Entries taken from a collection:
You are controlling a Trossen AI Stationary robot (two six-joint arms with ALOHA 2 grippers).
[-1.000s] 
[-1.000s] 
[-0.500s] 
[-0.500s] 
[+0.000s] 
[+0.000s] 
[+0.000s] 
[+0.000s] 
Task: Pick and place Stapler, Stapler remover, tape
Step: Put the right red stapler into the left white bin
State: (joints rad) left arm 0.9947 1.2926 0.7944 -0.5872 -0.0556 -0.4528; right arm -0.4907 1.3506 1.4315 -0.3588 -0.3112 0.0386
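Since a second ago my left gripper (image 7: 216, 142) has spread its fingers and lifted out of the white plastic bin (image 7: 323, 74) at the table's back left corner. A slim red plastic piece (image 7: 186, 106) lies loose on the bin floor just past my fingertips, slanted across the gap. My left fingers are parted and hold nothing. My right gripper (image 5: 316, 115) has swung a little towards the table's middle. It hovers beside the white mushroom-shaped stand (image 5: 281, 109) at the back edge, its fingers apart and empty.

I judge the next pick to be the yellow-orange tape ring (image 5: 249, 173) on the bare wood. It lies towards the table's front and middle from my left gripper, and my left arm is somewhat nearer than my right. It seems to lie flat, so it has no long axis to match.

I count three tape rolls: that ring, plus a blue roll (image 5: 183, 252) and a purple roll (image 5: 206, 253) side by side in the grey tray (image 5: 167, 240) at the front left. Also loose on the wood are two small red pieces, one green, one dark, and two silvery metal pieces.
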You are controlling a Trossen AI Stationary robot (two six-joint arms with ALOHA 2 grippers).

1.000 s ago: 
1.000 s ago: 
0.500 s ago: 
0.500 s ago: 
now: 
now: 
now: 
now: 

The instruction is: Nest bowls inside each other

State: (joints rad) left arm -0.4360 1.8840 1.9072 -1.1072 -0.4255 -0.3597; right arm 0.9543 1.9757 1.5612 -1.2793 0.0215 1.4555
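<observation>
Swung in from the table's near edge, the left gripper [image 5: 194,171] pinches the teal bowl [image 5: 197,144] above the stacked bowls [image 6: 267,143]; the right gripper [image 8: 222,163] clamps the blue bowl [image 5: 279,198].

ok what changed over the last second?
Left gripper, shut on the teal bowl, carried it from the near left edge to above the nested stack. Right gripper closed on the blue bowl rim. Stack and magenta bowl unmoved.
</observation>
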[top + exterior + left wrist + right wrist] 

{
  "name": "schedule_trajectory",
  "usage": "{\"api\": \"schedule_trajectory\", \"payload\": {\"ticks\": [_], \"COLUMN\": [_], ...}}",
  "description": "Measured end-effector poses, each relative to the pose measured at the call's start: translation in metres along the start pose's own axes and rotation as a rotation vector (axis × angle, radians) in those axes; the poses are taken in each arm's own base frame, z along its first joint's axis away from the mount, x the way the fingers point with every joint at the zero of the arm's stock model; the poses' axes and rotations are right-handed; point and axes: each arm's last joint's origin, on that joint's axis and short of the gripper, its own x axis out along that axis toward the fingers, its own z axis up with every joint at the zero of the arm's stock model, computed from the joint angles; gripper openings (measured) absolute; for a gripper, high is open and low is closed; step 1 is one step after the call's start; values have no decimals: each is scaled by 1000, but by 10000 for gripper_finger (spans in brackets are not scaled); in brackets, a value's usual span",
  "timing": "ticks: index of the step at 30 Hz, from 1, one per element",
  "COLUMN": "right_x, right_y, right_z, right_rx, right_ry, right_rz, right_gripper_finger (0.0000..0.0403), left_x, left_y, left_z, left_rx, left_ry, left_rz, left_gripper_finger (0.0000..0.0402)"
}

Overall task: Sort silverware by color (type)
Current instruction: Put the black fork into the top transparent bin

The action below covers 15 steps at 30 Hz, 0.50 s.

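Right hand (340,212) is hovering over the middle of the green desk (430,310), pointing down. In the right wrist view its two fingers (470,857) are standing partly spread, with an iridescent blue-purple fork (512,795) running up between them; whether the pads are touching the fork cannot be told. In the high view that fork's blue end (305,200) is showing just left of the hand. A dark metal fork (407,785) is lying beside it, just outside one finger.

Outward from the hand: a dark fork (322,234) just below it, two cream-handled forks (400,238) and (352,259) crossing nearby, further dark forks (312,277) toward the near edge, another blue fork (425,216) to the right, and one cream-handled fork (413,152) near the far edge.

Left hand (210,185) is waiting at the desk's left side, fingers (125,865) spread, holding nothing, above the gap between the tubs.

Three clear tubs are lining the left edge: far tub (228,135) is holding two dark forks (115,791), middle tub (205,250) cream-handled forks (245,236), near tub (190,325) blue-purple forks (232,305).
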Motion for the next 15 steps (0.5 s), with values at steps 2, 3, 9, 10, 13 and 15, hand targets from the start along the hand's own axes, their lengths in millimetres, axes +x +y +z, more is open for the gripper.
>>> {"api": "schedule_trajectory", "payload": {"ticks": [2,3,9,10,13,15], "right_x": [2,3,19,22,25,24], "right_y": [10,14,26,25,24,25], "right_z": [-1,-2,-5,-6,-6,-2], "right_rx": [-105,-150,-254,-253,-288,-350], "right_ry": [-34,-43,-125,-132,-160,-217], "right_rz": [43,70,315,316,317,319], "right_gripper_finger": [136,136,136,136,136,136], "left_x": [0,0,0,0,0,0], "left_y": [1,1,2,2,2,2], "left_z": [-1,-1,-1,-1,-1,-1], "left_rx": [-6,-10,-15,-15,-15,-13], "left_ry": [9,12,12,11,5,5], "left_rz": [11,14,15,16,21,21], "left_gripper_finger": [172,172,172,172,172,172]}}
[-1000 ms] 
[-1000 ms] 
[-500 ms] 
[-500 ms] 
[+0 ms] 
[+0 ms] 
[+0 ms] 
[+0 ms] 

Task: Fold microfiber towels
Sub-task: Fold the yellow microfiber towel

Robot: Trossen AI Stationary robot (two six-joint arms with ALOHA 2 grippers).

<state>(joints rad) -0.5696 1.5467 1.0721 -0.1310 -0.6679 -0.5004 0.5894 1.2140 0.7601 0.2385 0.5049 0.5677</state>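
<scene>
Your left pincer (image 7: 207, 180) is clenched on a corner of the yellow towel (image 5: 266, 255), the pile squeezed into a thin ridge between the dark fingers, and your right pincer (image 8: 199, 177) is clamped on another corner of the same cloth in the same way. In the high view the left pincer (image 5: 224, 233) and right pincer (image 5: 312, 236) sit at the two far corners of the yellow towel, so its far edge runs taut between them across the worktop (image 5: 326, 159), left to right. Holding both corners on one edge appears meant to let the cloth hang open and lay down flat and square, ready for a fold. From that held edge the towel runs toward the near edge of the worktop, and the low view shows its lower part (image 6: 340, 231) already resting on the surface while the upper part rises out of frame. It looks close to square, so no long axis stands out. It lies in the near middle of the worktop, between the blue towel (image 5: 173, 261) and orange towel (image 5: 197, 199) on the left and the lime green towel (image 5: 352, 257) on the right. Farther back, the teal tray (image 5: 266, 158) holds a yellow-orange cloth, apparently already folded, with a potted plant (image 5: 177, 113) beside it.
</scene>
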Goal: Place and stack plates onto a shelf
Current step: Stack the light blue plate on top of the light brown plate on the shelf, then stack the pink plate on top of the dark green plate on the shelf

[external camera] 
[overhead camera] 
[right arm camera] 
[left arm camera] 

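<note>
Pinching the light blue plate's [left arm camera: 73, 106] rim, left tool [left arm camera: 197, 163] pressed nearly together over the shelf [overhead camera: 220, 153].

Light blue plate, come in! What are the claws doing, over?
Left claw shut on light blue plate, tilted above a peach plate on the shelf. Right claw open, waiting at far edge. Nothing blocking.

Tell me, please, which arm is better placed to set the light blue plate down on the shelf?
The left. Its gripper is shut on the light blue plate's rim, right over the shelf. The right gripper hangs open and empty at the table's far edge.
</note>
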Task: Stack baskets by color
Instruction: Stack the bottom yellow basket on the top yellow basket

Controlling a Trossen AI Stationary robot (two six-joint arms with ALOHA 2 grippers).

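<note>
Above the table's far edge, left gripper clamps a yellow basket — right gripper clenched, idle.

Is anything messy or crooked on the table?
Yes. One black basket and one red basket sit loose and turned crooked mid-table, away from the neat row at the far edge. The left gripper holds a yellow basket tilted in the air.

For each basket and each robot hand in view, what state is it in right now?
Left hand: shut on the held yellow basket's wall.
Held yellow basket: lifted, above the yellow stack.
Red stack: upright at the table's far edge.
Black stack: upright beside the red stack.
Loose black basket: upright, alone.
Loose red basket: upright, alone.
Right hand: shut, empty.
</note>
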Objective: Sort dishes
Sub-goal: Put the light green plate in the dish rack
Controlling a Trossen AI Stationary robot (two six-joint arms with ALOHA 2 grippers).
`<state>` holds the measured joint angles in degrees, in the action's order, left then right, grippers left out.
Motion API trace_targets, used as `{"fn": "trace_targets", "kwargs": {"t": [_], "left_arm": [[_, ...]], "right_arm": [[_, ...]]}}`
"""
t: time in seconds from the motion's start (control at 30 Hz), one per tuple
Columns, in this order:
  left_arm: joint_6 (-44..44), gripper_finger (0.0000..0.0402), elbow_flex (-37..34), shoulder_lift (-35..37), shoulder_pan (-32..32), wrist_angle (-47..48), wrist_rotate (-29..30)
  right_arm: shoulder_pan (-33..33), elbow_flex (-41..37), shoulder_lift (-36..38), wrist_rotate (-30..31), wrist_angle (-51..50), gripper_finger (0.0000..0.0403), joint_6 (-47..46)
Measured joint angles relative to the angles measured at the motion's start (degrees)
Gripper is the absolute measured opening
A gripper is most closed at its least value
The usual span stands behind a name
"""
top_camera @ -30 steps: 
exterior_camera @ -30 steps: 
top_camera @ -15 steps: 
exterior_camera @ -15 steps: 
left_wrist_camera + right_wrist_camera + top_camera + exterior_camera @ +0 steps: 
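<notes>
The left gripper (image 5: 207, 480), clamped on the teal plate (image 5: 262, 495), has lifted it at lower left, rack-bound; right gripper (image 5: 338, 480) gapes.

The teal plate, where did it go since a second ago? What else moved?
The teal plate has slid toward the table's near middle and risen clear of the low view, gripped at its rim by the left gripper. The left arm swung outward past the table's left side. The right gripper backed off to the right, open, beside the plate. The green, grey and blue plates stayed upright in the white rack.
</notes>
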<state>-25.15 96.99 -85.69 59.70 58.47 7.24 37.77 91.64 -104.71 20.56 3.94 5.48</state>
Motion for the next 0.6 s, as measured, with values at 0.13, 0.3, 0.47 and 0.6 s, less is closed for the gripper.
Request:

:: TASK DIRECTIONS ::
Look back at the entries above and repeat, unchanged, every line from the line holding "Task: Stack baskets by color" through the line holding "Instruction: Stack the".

:: TASK ANSWER ::
Task: Stack baskets by color
Instruction: Stack the bottom yellow basket on the top yellow basket

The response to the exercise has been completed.